● Goal of the exercise:
This task calls for the lines below starting at the one containing "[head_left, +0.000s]" and ending at the one containing "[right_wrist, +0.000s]", repeated exactly with both ends kept and pictures left out.

_ _ _ _

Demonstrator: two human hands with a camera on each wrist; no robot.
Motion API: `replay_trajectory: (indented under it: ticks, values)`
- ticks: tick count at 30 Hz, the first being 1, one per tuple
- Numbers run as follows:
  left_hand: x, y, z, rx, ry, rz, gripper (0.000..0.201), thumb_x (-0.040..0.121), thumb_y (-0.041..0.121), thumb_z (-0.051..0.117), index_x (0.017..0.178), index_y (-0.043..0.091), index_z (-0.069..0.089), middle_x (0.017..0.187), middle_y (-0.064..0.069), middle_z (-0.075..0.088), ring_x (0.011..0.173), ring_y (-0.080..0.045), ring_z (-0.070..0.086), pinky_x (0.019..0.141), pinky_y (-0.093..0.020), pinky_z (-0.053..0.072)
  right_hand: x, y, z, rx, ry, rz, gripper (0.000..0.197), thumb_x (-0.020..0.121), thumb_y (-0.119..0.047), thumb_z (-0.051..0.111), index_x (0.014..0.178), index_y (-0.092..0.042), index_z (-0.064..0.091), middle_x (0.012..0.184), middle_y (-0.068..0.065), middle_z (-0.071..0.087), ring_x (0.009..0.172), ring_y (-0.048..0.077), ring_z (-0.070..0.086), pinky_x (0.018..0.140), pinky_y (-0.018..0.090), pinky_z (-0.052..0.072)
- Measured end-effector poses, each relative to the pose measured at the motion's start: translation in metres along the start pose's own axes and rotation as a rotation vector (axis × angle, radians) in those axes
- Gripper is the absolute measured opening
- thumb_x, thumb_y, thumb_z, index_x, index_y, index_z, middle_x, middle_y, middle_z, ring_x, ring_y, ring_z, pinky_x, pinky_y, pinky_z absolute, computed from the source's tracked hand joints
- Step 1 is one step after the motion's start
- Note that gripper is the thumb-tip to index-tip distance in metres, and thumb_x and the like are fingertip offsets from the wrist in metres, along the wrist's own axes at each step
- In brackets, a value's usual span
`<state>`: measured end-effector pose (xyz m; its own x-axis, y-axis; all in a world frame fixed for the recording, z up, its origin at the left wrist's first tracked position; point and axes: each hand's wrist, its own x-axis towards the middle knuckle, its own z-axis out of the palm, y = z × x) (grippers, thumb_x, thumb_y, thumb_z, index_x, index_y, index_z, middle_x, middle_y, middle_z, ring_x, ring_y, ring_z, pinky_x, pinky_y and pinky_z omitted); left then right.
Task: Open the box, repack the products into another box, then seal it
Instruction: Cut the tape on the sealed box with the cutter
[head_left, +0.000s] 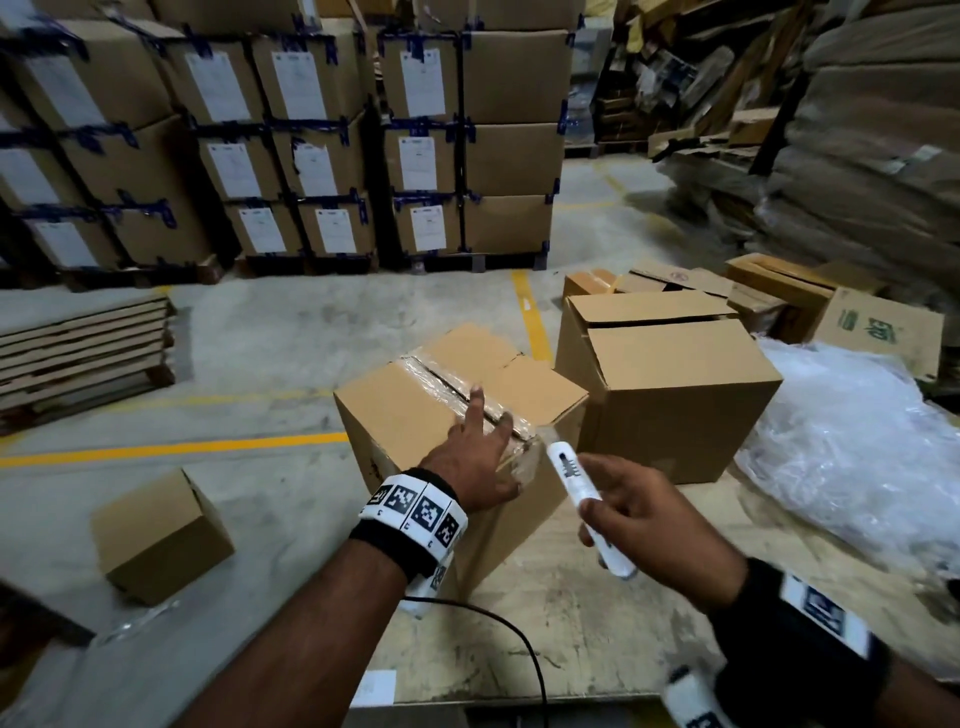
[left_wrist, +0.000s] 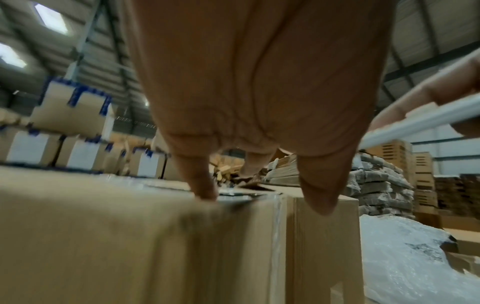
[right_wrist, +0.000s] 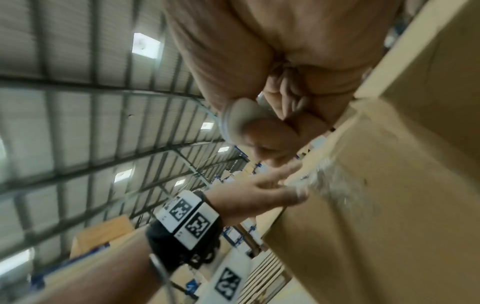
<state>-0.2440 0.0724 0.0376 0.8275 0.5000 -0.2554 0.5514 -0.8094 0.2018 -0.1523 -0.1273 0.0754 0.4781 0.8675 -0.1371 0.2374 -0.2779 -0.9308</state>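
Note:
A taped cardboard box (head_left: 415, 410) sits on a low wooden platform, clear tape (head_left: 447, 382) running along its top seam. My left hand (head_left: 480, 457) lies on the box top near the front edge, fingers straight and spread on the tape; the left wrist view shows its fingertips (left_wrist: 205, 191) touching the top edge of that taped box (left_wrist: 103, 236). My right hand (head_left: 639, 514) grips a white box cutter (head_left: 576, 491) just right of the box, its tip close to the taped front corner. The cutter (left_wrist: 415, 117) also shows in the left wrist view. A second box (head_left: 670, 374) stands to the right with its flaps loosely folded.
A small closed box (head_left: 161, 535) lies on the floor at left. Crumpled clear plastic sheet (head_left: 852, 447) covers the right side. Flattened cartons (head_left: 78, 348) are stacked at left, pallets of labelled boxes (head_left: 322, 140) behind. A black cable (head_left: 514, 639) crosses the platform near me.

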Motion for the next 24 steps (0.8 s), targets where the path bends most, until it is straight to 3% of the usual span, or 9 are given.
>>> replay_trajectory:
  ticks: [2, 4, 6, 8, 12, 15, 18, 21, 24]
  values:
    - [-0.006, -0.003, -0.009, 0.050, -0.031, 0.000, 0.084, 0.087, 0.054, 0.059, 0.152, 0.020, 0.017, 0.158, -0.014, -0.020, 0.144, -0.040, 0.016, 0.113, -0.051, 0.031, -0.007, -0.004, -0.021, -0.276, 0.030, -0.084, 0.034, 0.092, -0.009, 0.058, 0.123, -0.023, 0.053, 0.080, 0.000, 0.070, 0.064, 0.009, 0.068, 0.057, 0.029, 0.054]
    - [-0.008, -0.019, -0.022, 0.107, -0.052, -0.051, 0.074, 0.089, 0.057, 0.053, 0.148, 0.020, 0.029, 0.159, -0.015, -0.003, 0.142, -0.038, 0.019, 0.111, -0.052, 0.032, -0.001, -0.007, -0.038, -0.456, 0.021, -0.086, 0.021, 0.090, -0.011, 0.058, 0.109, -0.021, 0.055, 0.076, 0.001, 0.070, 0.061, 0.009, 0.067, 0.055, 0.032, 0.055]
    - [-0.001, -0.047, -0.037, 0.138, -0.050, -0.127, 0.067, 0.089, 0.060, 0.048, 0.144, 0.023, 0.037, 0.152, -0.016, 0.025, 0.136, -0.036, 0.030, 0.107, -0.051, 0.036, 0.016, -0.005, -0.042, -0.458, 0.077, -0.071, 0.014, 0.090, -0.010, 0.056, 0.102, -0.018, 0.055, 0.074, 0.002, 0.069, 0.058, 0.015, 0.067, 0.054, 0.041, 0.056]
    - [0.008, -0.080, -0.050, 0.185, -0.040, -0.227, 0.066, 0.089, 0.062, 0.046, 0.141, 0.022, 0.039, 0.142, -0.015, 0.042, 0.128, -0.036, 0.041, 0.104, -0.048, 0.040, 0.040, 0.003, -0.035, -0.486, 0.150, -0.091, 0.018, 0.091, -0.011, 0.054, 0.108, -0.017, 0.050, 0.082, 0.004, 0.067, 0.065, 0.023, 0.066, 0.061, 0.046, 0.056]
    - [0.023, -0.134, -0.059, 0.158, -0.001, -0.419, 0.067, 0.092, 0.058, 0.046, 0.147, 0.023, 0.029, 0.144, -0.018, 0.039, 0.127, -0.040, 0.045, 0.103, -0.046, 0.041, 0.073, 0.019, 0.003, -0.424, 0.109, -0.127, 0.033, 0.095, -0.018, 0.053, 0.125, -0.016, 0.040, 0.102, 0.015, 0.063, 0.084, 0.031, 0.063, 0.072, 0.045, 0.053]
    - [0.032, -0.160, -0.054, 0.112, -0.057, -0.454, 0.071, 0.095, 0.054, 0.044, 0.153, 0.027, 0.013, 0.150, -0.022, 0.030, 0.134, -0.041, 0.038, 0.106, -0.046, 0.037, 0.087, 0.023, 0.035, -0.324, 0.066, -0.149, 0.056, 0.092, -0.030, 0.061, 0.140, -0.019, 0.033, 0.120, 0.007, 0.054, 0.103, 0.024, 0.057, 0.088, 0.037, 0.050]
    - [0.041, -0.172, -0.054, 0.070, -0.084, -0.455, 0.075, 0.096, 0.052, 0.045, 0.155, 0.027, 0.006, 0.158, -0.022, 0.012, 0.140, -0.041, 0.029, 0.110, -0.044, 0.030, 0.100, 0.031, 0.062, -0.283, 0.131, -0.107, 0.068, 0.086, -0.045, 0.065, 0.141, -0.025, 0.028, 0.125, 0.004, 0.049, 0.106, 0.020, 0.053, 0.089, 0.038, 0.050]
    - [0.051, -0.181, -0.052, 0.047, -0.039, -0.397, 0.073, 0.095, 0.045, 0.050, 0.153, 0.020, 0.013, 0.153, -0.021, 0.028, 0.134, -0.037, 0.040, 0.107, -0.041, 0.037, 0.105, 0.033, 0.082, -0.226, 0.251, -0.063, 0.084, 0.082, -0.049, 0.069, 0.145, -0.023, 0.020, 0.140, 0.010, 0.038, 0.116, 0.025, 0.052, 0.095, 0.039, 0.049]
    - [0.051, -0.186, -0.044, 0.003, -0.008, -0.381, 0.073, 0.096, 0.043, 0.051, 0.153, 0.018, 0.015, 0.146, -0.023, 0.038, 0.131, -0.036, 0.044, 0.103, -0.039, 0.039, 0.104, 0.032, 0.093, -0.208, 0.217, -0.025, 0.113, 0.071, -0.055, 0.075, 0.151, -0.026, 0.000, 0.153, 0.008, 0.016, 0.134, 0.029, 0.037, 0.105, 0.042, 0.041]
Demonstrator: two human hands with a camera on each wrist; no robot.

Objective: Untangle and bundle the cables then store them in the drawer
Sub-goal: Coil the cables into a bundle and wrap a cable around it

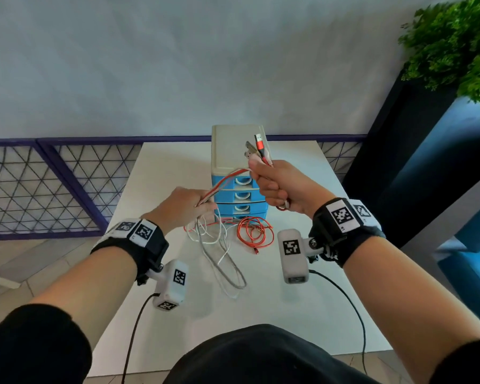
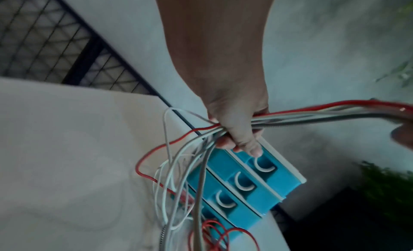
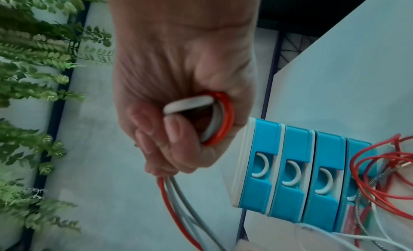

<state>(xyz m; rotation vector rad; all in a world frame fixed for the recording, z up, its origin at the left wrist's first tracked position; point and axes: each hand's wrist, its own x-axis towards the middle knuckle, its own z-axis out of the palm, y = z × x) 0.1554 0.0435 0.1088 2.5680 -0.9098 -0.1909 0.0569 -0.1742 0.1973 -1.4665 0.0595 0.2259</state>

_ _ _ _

● Exercise result:
[head_left, +0.000s] 
[left_wrist, +0.000s] 
[right_wrist, +0.000s] 

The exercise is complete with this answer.